Rat liver 6-phosphofructo-2-kinase/fructose-2,6-bisphosphatase catalyzes exchange reactions between ADP and ATP and between fructose-6-P and fructose-2,6-P2 at histidyl residues. Limited proteolysis of the enzyme with thermolysin yielded an enzyme core with a subunit molecular weight of 35,000-38,000. This enzyme core had no kinase activity and a 2-fold activated bisphosphatase activity whose sensitivity to the product inhibitor fructose-6-P was unchanged. The thermolysin-treated enzyme also did not catalyze the fructose-6-P/fructose-2,6-P2 exchange reaction but did catalyze the ADP/ATP exchange. These results suggest that 1) the enzyme's reactions may be catalyzed at two active sites, 2) there are at least two fructose-6-P binding sites, 3) the fructose-6-P/fructose-2,6-P2 exchange is catalyzed only at the kinase site, and 4) inactivation of the exchange and kinase reactions by thermolysin digestion is due to the loss of the fructose-6-P binding site of the kinase. Also consistent with these conclusions was the finding that oxidation of the enzyme with ascorbate/Fe3+ or H2O2 resulted in complete loss of the kinase activity as well as the fructose-6-P/fructose-2,6-P2 exchange but did not affect the bisphosphatase activity or the ADP/ATP exchange. Dithiothreitol could completely reactivate the ascorbate/Fe3+-inactivated enzyme, suggesting that oxidation occurred at a sulfhydryl group(s) essential for fructose-6-P binding in the kinase reaction. In addition, the kinase and fructose-6-P/fructose-2,6-P2 exchange reactions were more sensitive to inactivation by diethylpyrocarbonate than was the bisphosphatase. The different responses of the kinase and bisphosphatase reactions to the action of these various protein-modifying agents and to thermolysin digestion support the existence of a separate site for each reaction and an essential role for sulfhydryl groups at the sugar-phosphate-binding site(s) of the kinase.

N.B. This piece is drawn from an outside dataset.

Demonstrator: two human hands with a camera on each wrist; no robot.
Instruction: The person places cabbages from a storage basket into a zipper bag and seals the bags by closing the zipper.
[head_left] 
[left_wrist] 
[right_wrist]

大鼠肝脏6-磷酸果糖-2-激酶/果糖-2,6-二磷酸酶催化组氨酸残基处ADP与ATP之间以及果糖-6-磷酸与果糖-2,6-二磷酸之间的交换反应。用嗜热菌蛋白酶对该酶进行有限的蛋白水解,得到一个亚基分子量为35,000 - 38,000的酶核心。该酶核心没有激酶活性,但双磷酸酶活性提高了2倍,其对产物抑制剂果糖-6-磷酸的敏感性未改变。经嗜热菌蛋白酶处理的酶也不催化果糖-6-磷酸/果糖-2,6-二磷酸交换反应,但能催化ADP/ATP交换反应。这些结果表明:1)该酶的反应可能在两个活性位点催化;2)至少有两个果糖-6-磷酸结合位点;3)果糖-6-磷酸/果糖-2,6-二磷酸交换仅在激酶位点催化;4)嗜热菌蛋白酶消化导致交换反应和激酶反应失活是由于激酶的果糖-6-磷酸结合位点丧失。与这些结论一致的还有以下发现:用抗坏血酸盐/Fe3+或H2O2氧化该酶会导致激酶活性以及果糖-6-磷酸/果糖-2,6-二磷酸交换完全丧失,但不影响双磷酸酶活性或ADP/ATP交换。二硫苏糖醇能使抗坏血酸盐/Fe3+失活的酶完全重新激活,这表明氧化发生在激酶反应中果糖-6-磷酸结合所必需的一个或多个巯基上。此外,激酶和果糖-6-磷酸/果糖-2,6-二磷酸交换反应比双磷酸酶对焦碳酸二乙酯失活更敏感。激酶和双磷酸酶反应对这些各种蛋白质修饰剂的作用以及对嗜热菌蛋白酶消化的不同反应支持了每个反应存在一个独立位点以及激酶的糖磷酸结合位点处的巯基具有重要作用。